Buckyball ILP Proposal: Bank Scoreboard for Dependency Tracking
1. Background & Problem
1.1 Current State
Buckyball's Global ROB supports out-of-order issue and out-of-order completion. However, software inserts bb_fence() between every pair of instructions. A fence requires the ROB to drain completely before accepting the next instruction, effectively reducing ILP to 1 — making the out-of-order machinery dead code.
Typical pattern:
MVIN(bank0) → fence → RELU(bank0→bank1) → fence → MVOUT(bank1)
The fundamental problem fences solve is bank-level RAW/WAR/WAW data hazards. But fences use the coarsest possible granularity — a global barrier.
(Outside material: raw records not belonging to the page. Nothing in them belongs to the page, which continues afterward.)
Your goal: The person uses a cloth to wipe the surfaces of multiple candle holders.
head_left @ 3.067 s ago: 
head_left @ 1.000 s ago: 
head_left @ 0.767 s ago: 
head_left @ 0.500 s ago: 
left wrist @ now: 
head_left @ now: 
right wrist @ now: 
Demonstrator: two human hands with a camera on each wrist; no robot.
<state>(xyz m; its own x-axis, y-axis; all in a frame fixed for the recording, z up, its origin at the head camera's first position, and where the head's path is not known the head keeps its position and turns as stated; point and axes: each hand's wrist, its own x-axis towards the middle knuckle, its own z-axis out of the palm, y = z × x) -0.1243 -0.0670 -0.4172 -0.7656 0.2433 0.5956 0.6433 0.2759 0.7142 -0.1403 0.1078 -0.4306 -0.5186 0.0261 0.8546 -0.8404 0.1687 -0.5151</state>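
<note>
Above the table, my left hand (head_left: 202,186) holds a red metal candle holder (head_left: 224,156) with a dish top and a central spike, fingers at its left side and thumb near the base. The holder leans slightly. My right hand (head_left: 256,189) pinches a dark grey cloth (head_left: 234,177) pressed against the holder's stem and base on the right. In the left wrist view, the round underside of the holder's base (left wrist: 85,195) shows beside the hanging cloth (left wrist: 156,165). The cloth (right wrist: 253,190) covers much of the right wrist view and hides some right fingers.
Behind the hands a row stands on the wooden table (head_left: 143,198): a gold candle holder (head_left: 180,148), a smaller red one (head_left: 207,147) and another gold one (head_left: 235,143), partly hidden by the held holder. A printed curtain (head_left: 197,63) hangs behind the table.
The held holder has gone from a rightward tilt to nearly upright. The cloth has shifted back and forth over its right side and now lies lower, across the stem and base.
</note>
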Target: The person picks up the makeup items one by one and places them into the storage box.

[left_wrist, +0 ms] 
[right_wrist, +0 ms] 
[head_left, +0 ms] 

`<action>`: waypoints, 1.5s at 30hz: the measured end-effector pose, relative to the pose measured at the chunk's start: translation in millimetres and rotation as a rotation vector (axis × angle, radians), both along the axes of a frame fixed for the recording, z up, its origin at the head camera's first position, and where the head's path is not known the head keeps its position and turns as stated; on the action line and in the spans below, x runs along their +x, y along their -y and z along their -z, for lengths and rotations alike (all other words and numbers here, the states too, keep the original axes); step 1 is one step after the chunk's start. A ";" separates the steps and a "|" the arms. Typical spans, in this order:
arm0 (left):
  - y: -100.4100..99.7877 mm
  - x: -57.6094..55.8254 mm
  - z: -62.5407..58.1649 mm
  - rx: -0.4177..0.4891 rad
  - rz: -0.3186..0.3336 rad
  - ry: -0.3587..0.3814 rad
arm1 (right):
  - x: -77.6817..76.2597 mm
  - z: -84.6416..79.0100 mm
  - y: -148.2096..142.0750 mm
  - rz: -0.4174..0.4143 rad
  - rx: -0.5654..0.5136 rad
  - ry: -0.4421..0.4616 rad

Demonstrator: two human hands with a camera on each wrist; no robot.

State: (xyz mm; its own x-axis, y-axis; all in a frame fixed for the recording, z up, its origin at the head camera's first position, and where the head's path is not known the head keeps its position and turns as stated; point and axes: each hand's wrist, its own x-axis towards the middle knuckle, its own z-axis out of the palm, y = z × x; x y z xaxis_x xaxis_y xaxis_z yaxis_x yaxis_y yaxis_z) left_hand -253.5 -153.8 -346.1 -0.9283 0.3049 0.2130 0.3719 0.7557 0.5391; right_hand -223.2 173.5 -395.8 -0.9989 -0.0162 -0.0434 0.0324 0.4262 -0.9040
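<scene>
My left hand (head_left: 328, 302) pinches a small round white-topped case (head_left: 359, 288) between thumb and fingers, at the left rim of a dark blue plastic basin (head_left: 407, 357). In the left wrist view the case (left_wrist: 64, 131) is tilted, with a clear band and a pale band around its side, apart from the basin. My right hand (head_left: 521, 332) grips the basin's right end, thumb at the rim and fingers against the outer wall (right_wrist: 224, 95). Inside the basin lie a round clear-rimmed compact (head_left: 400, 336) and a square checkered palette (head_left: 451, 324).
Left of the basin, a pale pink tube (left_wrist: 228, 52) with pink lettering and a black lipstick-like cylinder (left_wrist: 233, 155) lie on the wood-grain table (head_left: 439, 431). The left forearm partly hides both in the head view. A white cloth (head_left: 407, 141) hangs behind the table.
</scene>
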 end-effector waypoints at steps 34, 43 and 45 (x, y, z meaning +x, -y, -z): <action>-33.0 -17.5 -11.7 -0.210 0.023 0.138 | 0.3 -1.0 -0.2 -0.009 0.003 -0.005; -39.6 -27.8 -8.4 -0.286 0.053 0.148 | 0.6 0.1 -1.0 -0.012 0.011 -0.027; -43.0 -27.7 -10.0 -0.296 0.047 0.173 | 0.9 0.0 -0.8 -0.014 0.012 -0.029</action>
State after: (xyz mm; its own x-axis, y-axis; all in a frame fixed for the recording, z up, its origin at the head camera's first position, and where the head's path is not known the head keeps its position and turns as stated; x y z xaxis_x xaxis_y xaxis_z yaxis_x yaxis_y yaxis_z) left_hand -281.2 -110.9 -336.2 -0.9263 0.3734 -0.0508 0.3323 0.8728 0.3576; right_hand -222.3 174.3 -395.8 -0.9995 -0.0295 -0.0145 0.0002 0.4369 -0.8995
Even instructions operating on completely independent banks are forced to serialize.
1.2 Goals
- Implement an instruction-agnostic Bank Scoreboard in
framework/frontend/scoreboard/
- The scoreboard only cares about each instruction's read bank set and write bank set, not the instruction type
- Retain fence instruction semantics, but redefine fence as a barrier point within the ROB — the ROB scan for issue candidates stops at the fence boundary
- Unify all instructions' bank information encoding into designated bits of rs1
- Enable out-of-order skip-issue: instructions on different banks can leapfrog hazard-blocked instructions
2. Unified rs1 Bank Encoding
2.1 Design Principle
All instructions encode bank operands in rs1:
rs1[7:0] = bank_0 (1st operand bank / MVIN write bank / MVOUT read bank)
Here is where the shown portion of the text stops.